Une fois dehors, l'Elitien fut arrosé par une gerbe d'eau qui rappela à sa mémoire la deuxième raison de leur abandon de l'endroit : situé près de la galerie des gouffres, il y avait peu de chance que quelqu'un ne trouve leur refuge mais revenir trempé de la moitié de leurs expéditions leur avaient malheureusement valut de nombreux problèmes ainsi que de sacrés rhumes.

Robin qui avait d'ailleurs dû passer un petit moment sous les éclaboussures à chercher l'illusion de mur, tremblait légèrement de froid quand d'un signe de mains, il proposa à son ami d'aller parler plus loin.

— Armance veut vous voir, expliqua-t-il à Julius une fois à l'abri.

— Vous ? Donc avec Louis ? demanda l'Elitien en maudissant l'hésitation dans sa voix.

— Après il y ai allé directement, donc si on traine un peu, y a des chance pour qu'il se dispute avec Armance et reparte avant notre arrivée.

Cette tentative d'humour ne fit malheureusement pas mouche. Car le problème bien que Louis en face parti, était bien plus important. Julius avait fait preuve d'agressivité dans un combat qui aurait simplement dû être amical. Si Armance le convoquait... les convoquait, cela voulait dire qu'elle avait au moins vu que quelque chose n'était pas normal.

Tout le monde a adoré ! répéta dans sa tête la voix de Louis.

Tu parles ! Encore une belle bêtise !

La contrariété de Julius devait se lire sur son visage car posant une main sur son épaule, Robin lui demanda si ça allait.

— Très bien ! marmonna son ami en se dégageant. Nous sommes convoqués avec Louis pour nous être battu ! Pour peu, je croirais avoir de nouveau dix-sept ans !

Vu les sarcasmes utilisés, cela montrait au contraire que cela n'allait pas du tout. Car il y avait eu cette fichue agressivité et que paradoxalement Julius se sentait aussi vulnérable que lors de sa dernière dispute avec Louis.

— Le combat n'a pas dégénéré, lui rappela Robin avant d'ajouter prudemment. Mais Louis a aussi parler de ce qu'il s'était passé quand vous aviez dix-sept alors peut-être que vous devriez discuter de cela...

Et tout le reste, semblait-il aussi sous-entendre.

Ne voulant cependant pas braquer son ami, le géant reprit à la place :

— Et personne ne t'en veut.
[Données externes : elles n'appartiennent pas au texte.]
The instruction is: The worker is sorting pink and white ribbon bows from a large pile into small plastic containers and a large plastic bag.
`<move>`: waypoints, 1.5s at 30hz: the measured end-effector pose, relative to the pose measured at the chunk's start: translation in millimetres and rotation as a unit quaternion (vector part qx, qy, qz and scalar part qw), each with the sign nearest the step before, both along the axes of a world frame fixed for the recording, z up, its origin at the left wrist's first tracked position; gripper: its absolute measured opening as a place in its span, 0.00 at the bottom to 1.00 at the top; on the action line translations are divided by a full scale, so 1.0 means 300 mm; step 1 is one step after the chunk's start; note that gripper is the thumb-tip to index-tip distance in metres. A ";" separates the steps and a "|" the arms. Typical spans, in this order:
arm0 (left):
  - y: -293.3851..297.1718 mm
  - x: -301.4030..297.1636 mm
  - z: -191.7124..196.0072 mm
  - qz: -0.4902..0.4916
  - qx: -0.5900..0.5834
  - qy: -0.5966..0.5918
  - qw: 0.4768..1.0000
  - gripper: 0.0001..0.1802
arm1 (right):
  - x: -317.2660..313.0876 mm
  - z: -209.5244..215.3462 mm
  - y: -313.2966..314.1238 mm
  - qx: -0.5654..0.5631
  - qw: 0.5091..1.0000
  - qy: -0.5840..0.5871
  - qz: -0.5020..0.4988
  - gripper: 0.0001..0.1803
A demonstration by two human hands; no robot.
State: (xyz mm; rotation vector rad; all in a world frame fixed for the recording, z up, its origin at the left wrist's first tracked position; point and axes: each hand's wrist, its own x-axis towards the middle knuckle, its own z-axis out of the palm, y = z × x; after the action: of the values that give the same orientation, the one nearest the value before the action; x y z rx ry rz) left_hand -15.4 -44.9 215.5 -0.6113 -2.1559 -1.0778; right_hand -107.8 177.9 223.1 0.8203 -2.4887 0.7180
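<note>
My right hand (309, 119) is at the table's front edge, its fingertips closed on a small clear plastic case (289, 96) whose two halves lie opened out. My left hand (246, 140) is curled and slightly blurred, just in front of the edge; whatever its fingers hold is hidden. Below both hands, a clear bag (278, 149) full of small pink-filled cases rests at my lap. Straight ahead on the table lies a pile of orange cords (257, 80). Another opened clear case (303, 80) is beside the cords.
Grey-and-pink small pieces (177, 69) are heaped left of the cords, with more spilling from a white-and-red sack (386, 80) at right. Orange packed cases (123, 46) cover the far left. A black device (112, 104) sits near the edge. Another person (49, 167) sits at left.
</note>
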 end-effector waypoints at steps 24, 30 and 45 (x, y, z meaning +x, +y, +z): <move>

Si Armance veut vous voir, c'est sans doute bien moins par colère que par inquiétude.

Ce qui finalement n'était pas des plus rassurant et s'en rendant compte le géant rectifia :

— Enfin tu vois, elle était bien plus Armance que Comtesse Dacourt ou Mme La directrice.

La réplique arracha cette fois-ci un vrai sourire à Julius car il voyait parfaitement ce qu'avait voulu dire son ami. Bien avant de s'éloigner et de devenir Capitaine, directrice ou même Elitiens, ils avaient tous étaient des adolescents passant leur temps ensemble point de pratiquement sentir physiquement quand l'un d'eux avait un quelconque problème personnel. Evidement, ce sixième sens avait disparu avec leur quatuor mais il revenait quelque fois comme une chanson que l'on n'a oublié depuis longtemps mais dont une partie du refrain remonte par moment à la surface. Alors, il y avait des regards qui exprimaient des mots qu'aucuns d'eux n'arrivaient à dire maintenant qu'ils étaient adultes. Des regards de soutiens, de complicité, camaraderie et d'amitié. Des regards vivants mais fatigués d'un passé fabuleux qu'ils avaient mis au placard en grandissant. Des regards qu'on étouffait car ils exprimaient justement un passé qui avait disparu. Et peut-être était-ce là la source de tous leurs problèmes : à trop vouloir oublier à quel point leur amitié passé était solide par rapport à celle qu'ils avaient à présent, ils avaient tout simplement abandonné l'idée de la retrouvé. Pourtant ils étaient tous là et finalement rien était véritablement perdu.

— Pourquoi souris-tu ? lui demanda Robin.

— Rien, je viens de repenser à comment on avait réussi notre première épreuve.